## TASK
Set down exactly the lines below, starting at the one that contains "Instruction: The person" and ending at the one that contains "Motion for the", with both of those lines included and nothing else.

** Opening DATASET SECTION block **

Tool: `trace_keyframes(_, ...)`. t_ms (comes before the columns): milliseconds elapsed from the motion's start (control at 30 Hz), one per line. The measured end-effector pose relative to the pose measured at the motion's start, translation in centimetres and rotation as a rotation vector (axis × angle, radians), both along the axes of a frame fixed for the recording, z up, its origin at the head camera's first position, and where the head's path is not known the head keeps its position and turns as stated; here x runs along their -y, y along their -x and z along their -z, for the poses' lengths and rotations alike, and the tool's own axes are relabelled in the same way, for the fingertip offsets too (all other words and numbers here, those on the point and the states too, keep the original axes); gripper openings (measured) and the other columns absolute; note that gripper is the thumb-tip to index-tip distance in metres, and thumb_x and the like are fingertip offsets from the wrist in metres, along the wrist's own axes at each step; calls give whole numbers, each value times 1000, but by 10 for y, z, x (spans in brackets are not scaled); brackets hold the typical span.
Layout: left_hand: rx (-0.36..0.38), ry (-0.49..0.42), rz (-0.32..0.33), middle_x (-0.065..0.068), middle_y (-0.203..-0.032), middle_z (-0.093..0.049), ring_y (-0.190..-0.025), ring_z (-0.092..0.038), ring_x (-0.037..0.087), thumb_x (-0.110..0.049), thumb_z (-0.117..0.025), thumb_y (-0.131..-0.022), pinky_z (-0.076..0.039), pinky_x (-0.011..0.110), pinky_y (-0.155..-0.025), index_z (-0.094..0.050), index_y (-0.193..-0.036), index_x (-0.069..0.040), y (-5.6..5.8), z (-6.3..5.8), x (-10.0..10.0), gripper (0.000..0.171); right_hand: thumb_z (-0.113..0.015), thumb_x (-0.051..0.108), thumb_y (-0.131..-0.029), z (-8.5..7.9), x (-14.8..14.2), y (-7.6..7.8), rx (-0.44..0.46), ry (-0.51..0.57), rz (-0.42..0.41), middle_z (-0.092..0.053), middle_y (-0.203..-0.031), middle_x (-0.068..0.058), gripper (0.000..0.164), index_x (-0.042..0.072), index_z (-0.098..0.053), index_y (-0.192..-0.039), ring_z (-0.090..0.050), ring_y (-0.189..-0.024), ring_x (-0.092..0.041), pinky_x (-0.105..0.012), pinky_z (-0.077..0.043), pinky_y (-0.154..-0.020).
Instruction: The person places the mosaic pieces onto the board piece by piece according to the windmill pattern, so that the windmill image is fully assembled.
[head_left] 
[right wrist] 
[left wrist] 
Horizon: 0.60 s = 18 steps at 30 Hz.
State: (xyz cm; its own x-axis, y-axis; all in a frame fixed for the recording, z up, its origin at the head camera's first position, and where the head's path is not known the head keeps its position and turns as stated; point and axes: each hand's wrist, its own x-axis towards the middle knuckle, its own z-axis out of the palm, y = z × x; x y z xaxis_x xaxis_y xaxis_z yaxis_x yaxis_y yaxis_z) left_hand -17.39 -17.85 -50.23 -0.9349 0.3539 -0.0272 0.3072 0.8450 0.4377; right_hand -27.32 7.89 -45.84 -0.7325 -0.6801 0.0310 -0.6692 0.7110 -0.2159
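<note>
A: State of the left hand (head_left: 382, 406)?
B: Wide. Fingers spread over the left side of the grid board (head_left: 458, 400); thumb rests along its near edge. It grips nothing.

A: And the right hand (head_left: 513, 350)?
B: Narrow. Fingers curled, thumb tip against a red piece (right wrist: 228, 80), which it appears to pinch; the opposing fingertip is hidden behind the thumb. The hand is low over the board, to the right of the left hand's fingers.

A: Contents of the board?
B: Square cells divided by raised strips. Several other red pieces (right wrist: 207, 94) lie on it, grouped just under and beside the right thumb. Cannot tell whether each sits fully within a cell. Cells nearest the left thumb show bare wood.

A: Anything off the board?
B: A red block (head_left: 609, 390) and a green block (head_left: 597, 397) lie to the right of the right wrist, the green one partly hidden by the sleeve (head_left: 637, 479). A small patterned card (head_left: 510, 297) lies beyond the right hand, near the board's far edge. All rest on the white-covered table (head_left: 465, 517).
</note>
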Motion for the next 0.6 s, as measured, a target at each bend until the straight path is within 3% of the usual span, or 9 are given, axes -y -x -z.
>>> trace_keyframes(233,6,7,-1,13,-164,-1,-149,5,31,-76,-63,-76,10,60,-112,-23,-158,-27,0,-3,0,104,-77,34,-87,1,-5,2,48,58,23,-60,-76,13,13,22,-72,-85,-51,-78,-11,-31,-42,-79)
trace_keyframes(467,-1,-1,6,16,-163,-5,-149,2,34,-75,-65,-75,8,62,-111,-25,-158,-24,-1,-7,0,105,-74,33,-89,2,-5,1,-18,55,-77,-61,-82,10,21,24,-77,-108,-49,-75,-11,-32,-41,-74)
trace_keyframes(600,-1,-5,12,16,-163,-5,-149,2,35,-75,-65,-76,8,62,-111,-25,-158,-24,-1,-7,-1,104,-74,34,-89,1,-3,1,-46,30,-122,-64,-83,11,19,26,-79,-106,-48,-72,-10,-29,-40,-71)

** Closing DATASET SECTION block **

## PROBLEM SOLUTION
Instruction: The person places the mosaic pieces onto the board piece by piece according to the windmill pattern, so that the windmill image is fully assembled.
[head_left] 
[right wrist] 
[left wrist] 
Horizon: 0.60 s = 18 steps at 30 Hz.
State: (xyz cm; its own x-axis, y-axis; all in a frame fixed for the recording, z up, its origin at the head camera's first position, and where the head's path is not known the head keeps its position and turns as stated; point and axes: each hand's wrist, its own x-axis towards the middle knuckle, its own z-axis out of the palm, y = z × x; x y z xaxis_x xaxis_y xaxis_z yaxis_x yaxis_y yaxis_z) left_hand -17.39 -17.85 -50.23 -0.9349 0.3539 -0.0272 0.3072 0.8450 0.4377; right_hand -27.32 7.89 -45.84 -0.7325 -0.6801 0.0310 -0.6692 0.7110 -0.2159
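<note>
A: State of the left hand (head_left: 382, 406)?
B: Wide. Fingers spread over the left side of the grid board (head_left: 458, 400); thumb rests along its near edge. It grips nothing.

A: And the right hand (head_left: 513, 350)?
B: Narrow. Fingers curled, thumb tip against a red piece (right wrist: 228, 80), which it appears to pinch; the opposing fingertip is hidden behind the thumb. The hand is low over the board, to the right of the left hand's fingers.

A: Contents of the board?
B: Square cells divided by raised strips. Several other red pieces (right wrist: 207, 94) lie on it, grouped just under and beside the right thumb. Cannot tell whether each sits fully within a cell. Cells nearest the left thumb show bare wood.

A: Anything off the board?
B: A red block (head_left: 609, 390) and a green block (head_left: 597, 397) lie to the right of the right wrist, the green one partly hidden by the sleeve (head_left: 637, 479). A small patterned card (head_left: 510, 297) lies beyond the right hand, near the board's far edge. All rest on the white-covered table (head_left: 465, 517).
</note>
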Motion for the next 0.6 s, as measured, a target at each bend until the straight path is within 3% of the usual span, or 9 are given, axes -y -x -z.

The answer is finished.